Церковь и Толстой: русская драма. — “Православие и мир”, 2010, 10 ноября <http://www.pravmir.ru>.
Говорит Павел Басинский: “Когда мы обсуждаем вопрос „Толстой и Церковь”, то плохо учитываем контекст. Вот был такой бунтарь, протестант Толстой в сплошь православной стране. Да помилуйте! Вся интеллигенция, все просвещенное дворянство было насквозь неверующим!”
“Формального „отлучения” (анафемы) не было. Было „Определение” Синода об отпадении Толстого от Церкви. Вернуться он мог, после покаяния. Реальных последствий не было никаких. Но это потому, что Толстого, как ни странно, любили цари. И Александры II и III, и Николай.

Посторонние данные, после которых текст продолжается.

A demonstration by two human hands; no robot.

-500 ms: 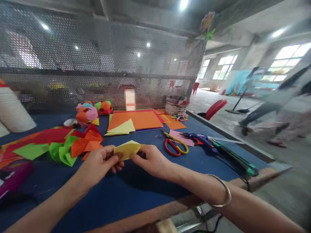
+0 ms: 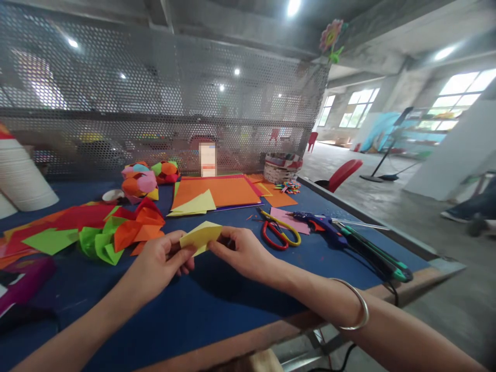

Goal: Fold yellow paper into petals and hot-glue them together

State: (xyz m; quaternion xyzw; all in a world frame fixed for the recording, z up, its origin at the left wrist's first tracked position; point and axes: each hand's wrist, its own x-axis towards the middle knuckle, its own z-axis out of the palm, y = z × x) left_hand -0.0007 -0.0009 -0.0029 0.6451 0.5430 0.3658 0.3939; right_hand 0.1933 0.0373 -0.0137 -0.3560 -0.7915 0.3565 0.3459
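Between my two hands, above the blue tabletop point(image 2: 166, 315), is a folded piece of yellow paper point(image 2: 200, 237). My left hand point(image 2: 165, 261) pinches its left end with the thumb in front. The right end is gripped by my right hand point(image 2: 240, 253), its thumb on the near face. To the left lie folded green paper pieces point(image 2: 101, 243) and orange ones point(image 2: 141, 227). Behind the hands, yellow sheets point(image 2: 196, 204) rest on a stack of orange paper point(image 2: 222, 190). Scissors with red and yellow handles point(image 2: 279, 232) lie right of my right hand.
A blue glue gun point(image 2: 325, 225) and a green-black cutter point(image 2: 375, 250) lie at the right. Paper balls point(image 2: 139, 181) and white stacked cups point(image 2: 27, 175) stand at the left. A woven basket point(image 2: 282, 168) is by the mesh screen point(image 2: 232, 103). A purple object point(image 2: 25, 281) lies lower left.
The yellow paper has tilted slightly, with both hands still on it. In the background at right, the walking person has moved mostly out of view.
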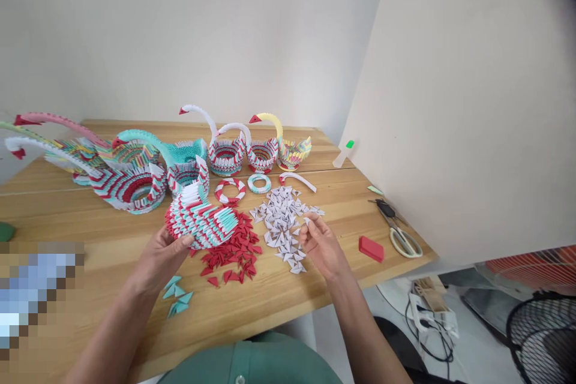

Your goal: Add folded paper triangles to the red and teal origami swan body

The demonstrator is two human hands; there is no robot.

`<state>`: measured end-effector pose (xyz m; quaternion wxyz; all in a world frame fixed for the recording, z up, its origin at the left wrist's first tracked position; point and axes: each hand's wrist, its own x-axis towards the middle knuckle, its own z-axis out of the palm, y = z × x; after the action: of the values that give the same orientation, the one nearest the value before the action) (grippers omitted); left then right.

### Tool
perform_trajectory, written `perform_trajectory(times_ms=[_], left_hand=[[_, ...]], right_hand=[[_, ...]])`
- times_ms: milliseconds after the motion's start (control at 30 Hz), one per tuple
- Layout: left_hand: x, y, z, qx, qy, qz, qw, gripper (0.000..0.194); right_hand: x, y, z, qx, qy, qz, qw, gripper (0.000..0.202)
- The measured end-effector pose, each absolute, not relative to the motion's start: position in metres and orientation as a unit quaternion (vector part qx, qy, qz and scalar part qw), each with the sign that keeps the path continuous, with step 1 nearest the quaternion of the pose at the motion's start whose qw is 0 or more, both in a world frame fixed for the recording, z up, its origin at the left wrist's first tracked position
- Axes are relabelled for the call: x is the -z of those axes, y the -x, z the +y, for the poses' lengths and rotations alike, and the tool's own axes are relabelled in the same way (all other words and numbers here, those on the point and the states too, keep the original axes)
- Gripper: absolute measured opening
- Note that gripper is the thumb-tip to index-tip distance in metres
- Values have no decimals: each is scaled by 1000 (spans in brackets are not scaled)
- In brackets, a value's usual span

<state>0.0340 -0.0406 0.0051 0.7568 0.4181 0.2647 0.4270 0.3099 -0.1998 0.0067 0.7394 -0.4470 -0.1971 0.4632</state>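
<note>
My left hand grips a folded-paper swan body in red, white and turquoise, held tilted above the table. Between the thumb and fingers of my right hand is a small white folded paper triangle. Beneath that hand spreads a pile of white paper triangles. Red paper triangles lie heaped under and beside the swan body, partly hidden by it. A few turquoise triangles rest near my left forearm.
Several paper swans stand along the back of the wooden table. Two paper rings and a curved white neck lie before them. At right are a red block, scissors and a glue bottle. A fan stands beyond the edge.
</note>
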Motion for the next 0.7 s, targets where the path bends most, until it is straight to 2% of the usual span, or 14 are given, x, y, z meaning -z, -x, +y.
perform_trajectory(times_ms=[200, 400, 533, 700], left_hand=[[-5, -32, -40, -416, -424, 253, 764, 38], [-2, -31, -41, -413, -421, 245, 770, 41], [-3, -31, -42, -406, -449, 225, 764, 36], [-4, -32, -43, -392, -471, 204, 764, 34]], right_hand=[[1, -293, -191, -526, 367, -169, 748, 25], [1, -282, -188, -558, 347, -142, 740, 32], [-8, -270, -186, -542, 410, -210, 703, 29], [-24, -254, -179, -443, 546, -349, 620, 24]])
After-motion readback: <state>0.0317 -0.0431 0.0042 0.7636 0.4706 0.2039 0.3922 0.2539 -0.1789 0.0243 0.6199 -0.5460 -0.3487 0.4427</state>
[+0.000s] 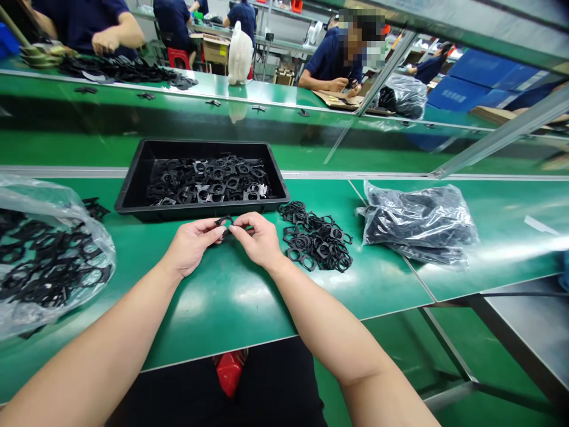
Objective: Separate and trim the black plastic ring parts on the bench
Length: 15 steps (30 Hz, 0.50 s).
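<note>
Between both hands, just in front of the black tray, is a small black ring-shaped part (226, 220). My left hand (192, 240) pinches its left side with thumb and fingers. On its right side my right hand (258, 237) grips it the same way. Fingers cover much of the part, so its full outline is hidden. The black tray (200, 209) holds many similar black parts (217, 173) with round openings. Beside my right hand lies a loose heap of black rings (320, 237) on the green table (213, 302).
An open clear bag (95, 237) of black parts lies at the left. Sealed plastic bags (418, 216) of black parts lie at the right. Small black pieces (213, 102) sit along the conveyor (275, 136) behind the tray. Co-workers (326, 59) sit across it. A metal post (498, 136) slants at the right.
</note>
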Tool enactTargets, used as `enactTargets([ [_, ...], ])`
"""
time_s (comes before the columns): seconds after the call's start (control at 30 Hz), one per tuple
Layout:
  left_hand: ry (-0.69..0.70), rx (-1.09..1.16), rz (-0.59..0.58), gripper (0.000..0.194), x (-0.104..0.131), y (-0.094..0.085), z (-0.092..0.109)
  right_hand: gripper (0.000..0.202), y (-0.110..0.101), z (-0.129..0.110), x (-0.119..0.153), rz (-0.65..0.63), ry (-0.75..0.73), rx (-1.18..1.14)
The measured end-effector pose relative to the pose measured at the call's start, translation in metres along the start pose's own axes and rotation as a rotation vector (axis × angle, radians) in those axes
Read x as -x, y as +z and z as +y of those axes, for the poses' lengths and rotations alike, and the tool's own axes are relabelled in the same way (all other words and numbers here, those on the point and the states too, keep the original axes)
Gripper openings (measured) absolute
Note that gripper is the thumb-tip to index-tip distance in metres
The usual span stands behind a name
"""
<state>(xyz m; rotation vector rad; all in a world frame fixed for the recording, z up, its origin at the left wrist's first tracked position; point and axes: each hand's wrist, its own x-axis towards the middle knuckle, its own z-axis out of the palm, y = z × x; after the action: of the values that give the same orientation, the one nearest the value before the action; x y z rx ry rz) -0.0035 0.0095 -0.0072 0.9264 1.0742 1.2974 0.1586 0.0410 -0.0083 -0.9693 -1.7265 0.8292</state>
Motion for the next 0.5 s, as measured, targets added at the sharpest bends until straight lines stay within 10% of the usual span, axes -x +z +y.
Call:
enactTargets([
  [0.27, 0.039, -0.083, -0.038, 0.029, 0.0014, -0.0005, -0.0034, 0.004, -0.0040, -0.0033, -0.0014, 0.080, -0.310, 0.086],
  [0.5, 0.079, -0.154, -0.057, 0.027, 0.0024, -0.0010, -0.0022, 0.004, -0.0053, -0.0035, -0.0020, 0.049, -0.291, 0.072],
])
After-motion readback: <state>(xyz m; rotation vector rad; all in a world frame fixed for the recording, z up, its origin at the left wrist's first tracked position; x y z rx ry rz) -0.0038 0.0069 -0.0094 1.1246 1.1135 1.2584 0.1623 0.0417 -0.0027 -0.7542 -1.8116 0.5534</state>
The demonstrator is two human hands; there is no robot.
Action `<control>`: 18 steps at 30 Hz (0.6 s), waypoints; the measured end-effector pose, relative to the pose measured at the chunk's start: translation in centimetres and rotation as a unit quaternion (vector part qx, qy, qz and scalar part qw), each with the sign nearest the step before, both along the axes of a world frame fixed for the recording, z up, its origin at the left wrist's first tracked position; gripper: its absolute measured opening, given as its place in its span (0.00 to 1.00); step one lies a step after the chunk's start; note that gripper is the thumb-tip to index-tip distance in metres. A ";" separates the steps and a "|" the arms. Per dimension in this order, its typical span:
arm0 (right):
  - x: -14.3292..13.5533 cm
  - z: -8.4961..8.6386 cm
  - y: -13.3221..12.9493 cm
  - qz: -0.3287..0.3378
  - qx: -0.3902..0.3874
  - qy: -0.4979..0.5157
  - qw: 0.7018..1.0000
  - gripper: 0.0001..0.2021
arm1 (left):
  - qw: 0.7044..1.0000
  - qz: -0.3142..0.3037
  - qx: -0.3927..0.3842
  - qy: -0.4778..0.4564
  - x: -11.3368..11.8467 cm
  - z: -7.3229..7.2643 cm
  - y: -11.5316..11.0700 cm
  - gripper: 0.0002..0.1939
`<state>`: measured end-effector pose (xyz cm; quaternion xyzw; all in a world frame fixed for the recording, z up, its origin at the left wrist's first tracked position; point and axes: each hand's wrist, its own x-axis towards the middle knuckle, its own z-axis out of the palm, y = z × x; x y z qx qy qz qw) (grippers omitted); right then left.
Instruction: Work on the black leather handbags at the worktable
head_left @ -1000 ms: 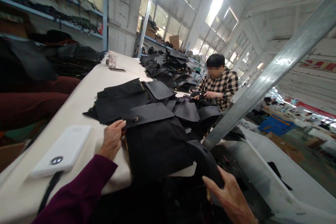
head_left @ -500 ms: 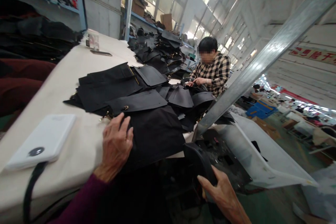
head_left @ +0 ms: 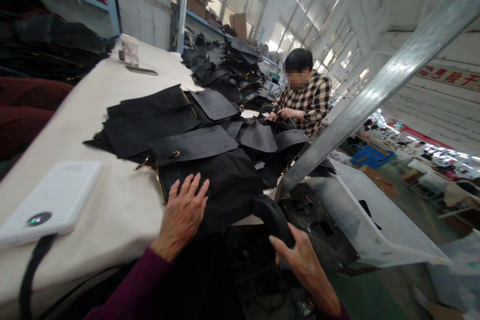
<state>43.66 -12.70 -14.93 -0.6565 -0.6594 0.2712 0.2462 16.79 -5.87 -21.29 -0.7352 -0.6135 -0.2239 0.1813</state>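
My left hand (head_left: 186,207) lies with fingers stretched out on a black fabric bag piece (head_left: 225,185) at the near edge of the table. A gold zipper edge and a small metal clasp (head_left: 144,163) show at this piece's left side. Across its top runs a smooth black panel (head_left: 198,144) with a gold ring. My right hand (head_left: 298,255) is closed round a thick, curved black hand tool (head_left: 275,217), whose exact kind I cannot make out. The tool's rounded end reaches the lower right corner of the fabric piece.
More black pieces (head_left: 150,115) lie stacked behind. A white power bank (head_left: 52,200) with a cable and a phone (head_left: 141,70) rest on the table (head_left: 123,200). A slanted metal post (head_left: 360,95) and a translucent bin (head_left: 375,215) stand right. Across sits a co-worker (head_left: 303,95) in a checked shirt.
My left hand has shifted right, from the piece's left edge onto its fabric. The curved tool in my right hand has moved left and up, closer to the piece.
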 end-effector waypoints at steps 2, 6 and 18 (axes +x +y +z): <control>0.9 0.3 0.2 -0.015 0.021 -0.027 0.999 0.17 | 1.000 -0.001 -0.003 0.002 0.1 0.1 0.0 0.22; 2.7 0.7 -0.2 -0.047 0.026 -0.049 0.997 0.20 | 1.000 -0.004 -0.006 0.003 0.1 0.1 0.1 0.22; 0.3 0.2 -2.4 0.028 -0.027 -0.003 0.999 0.16 | 1.000 -0.016 0.003 -0.004 -0.1 0.2 -0.1 0.20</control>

Любили как писателя, особенно — Александр III, который еще подростком рыдал над „Севастопольскими рассказами”. Но теоретически с Толстым могли сделать что угодно, хоть в Сибирь сослать”.
“Человеку уже не надо присутствовать в реальности”. Интервью c Владимиром Мартыновым. Беседовал Семен Кваша. — “Газета.Ru”, 2010, 27 ноября <http://www.gazeta.ru> .
Говорит Владимир Мартынов: “Раньше был такой анекдот армянского радио: сверхфантазия — вставить себе в задницу веник и представлять, что ты райская птица. Сейчас большинство художников, писателей и поэтов вставляют себе в задницу веник и думают, что они райские птицы”.
“Сейчас нет потребности в великом произведении искусства. Сейчас нет по-настоящему креативных людей. Можно то же сказать о такой категории, как свобода. <…> Свобода — это креативное качество, которым современные люди практически не обладают. Они могут пользоваться тем, что им предоставляется. Вот в супермаркет зайдите — все есть на полках, но это не есть свобода”.
“Почему мы говорим об искусстве, о мысли? Я ставлю вопрос более жесткий. Мы — как вид „гомо сапиенс” — тупиковая ветвь эволюции. Все с ней уже закончено. Это надо очень хорошо понять и пережить. Мы сейчас присутствуем при этом эволюционном феномене, антропологическом, космическом. Надо просто понять, куда что выводить. История кончилась, а эволюция продолжается. Каков следующий вид? Точно не мы с вами”.
“Понимаете, история кончается, а эволюция продолжается. Нам на смену приходит нечто... надо только угадать — что. Мне бы не хотелось, чтобы вы это понимали в каких-то мрачных тонах. Вот, кстати, это не мое мнение, кстати говоря. Сейчас я вам книжечку покажу... Борис Пастернак, 1958 год: „Надо понять, что все стало прошлым, что конец виденного и пережитого уже был, а не предстоит””.
Нина Чусова. “Наша жизнь стала одноразовая, как пластиковая посуда”. Беседу вела Веста Боровикова. — “Новые Известия”, 2010, 18 ноября.
Говорит театральный режиссер Нина Чусова: “Наступает финал цивилизации. Любое здание современной архитектуры говорит о том, что нужно улетать отсюда поскорее. Если раньше строили на века, чтобы жили в этих замках потомки, то сегодня вся наша культура свидетельствует о том, что мы не рассчитываем на долгую жизнь. Наша жизнь стала одноразовая, как пластиковая посуда. Господствует мироощущение: „Я как-нибудь доколупаюсь до могилы, и будь что будет…” Я вижу все эти связи между материальной формой и внутренним содержанием, и по форме мне становится совершенно ясен период, в котором мы живем… Он переходный. Мы готовимся к полету. Все это закончится, и дальше что-то произойдет”.
Авраам Шмулевич. Азбука революции. Имя. Семиотика исторических изменений. — “АПН”, 2010, 17 ноября <http://www.apn.ru>.
“Закономерный вопрос любого революционного движения — как определяемся „мы”? Люди редко приходят в Революции потому, что прочитали горы мудрых книг. Точнее — так приходит подавляющее меньшинство, пусть обычно это самые ценные кадры. Большая же часть революционеров, даже на начальном этапе — приходят через эстетику. „Мы” — это те, у кого современный „нам” мир на базовом уровне вызывает раздражение и даже отторжение, кому он эстетически чужд. Революционное движение демонстрирует, предлагает таким людям новую эстетику — и именно на этот огонек слетаются „свои”. То есть выкристаллизовывается эстетика, и она уже тянет за собой политику. „Мы” определяемся через форму”.